Von Reinhard VeserAuf Drängen Deutschlands ist Russland als Beobachter zu dem Prager EU-Treffen über den „Südlichen Korridor“ der Gasversorgung hinzugebeten worden. Wie auch bei der einen Tag zuvor gegründeten „Östlichen Partnerschaft“ mit sechs ehemaligen Sowjetrepubliken müht sich Berlin nach Kräften, den russischen Verdacht zu zerstreuen, die Unternehmungen der EU könnten gegen Moskau gerichtet sein.
Das kann nicht schaden - aber dass der gegensätzliche Eindruck überhaupt entstehen konnte, liegt nicht an der EU, sondern an Moskau selbst. Auf westliche Versuche, Vertrauen zu schaffen, antwortet der Kreml regelmäßig mit misstrauenbildenden Maßnahmen.

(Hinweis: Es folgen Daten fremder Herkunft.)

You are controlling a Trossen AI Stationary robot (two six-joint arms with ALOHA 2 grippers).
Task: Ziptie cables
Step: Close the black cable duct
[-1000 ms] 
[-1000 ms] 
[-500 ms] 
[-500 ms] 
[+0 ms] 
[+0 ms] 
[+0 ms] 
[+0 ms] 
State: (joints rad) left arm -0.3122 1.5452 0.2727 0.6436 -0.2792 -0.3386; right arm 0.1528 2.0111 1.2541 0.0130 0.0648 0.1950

Es ist das russische Gerede über Einflusszonen - bei denen Moskau nach dem Willen der betroffenen Länder gar nicht erst fragt -, das der EU eine derartige Konkurrenz geradezu aufzwingt; und es ist die Neigung des Kremls, Energie als politische Waffe einzusetzen, die im Westen Europas der Vorstellung zum Durchbruch verholfen hat, dass man die Abhängigkeit von russischen Gaslieferungen verringern muss.